Image of chocolate and marshmallows

Learning from S'mores

Lessons for the Future of Sales from Fast Moving Consumer Goods Companies

Think About How Your Customer Buys. Not How Your Company Sells.

Summer is a slow time for candy sales. Looking for a way to pump up purchasing, Hershey’s studied how consumers use chocolate during the warm summer months. Their work led them to the popularity of s’mores, that unmistakable combination of marshmallows, chocolate, and graham crackers. Teaming up with Kraft, the two companies created summertime in-store displays that grouped the products together. The result: sales increased by 10 to 15 percent for the summer season, and that time of year is now bigger than Valentine’s Day for Hershey’s.

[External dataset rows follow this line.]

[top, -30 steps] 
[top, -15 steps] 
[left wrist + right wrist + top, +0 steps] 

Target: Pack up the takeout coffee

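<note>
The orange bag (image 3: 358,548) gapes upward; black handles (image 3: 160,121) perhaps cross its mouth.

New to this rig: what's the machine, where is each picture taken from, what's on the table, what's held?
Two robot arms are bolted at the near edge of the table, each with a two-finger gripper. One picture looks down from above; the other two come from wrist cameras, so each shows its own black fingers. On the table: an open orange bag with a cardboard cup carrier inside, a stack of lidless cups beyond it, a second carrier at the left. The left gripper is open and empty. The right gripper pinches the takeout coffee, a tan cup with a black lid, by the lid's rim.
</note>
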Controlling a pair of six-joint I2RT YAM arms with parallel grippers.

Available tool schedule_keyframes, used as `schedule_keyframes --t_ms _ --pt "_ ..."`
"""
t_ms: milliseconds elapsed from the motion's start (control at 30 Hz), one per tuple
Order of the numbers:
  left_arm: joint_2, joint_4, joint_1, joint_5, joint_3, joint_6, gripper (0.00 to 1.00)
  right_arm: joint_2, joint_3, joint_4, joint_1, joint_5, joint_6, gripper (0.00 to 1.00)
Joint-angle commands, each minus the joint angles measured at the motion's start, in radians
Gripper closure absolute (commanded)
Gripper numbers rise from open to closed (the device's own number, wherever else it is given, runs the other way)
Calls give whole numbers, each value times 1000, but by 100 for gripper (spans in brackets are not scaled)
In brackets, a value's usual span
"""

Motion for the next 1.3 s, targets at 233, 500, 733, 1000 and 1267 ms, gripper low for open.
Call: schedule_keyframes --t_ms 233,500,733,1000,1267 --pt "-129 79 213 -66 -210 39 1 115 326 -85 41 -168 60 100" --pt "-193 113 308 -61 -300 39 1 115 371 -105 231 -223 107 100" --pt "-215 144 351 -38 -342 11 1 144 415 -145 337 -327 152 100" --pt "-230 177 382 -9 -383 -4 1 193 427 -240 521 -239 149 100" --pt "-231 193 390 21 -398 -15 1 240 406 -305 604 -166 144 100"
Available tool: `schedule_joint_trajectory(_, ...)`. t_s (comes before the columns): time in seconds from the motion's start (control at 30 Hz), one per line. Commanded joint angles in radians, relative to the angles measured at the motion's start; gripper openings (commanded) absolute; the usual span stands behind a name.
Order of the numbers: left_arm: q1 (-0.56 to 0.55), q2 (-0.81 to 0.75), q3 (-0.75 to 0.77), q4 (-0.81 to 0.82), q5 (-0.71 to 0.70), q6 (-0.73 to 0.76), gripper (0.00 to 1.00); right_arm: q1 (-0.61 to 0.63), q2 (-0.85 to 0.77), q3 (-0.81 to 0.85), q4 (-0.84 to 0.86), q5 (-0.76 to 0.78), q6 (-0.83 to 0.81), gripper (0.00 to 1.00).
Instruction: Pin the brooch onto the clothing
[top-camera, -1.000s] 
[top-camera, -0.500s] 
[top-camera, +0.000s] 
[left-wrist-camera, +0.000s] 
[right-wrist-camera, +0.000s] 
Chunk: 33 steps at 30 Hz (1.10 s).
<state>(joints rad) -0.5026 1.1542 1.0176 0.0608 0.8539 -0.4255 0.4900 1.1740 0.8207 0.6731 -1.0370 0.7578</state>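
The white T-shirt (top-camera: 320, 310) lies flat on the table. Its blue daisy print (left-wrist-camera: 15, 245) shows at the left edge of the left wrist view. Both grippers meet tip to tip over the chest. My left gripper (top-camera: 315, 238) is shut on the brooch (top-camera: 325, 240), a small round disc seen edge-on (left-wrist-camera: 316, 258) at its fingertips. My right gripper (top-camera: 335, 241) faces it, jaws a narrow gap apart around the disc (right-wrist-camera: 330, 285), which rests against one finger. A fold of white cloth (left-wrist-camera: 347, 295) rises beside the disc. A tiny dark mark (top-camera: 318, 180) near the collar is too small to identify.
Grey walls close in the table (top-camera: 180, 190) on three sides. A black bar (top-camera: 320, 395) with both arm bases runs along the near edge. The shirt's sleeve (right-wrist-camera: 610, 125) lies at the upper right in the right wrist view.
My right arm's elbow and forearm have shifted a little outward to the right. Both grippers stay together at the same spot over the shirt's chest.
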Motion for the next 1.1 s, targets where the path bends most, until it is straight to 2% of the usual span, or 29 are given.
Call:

What is striking about the s’mores promotion, and what lessons does it hold for general B2B selling?

7 Sales Insights from the FMCG Industry

Around the world, B2B sales forces are reinventing how they sell. In thinking about a different future, seven innovations from the FMCG industry are worth a closer look. Some highlights:

  • Customer Segmenting: Most companies segment customers—it’s Marketing 101. But FMCG companies make distinctions between the customer, the shopper, and the consumer.
  • Dedicated Customer Teams: Over the last decade, FMCG companies have become truly customer focused, restructuring their organizations. Today, most FMCG manufacturers have dedicated customer teams for large accounts.
  • Joint Business Planning: Account planning is not an administrative exercise. Instead, it is done jointly (and typically semi-annually) with the manufacturer and the retailer together at the table.

Gain insight from FMCG companies. Learn the sales innovations that are driving results and explore how they can be applied to other industries.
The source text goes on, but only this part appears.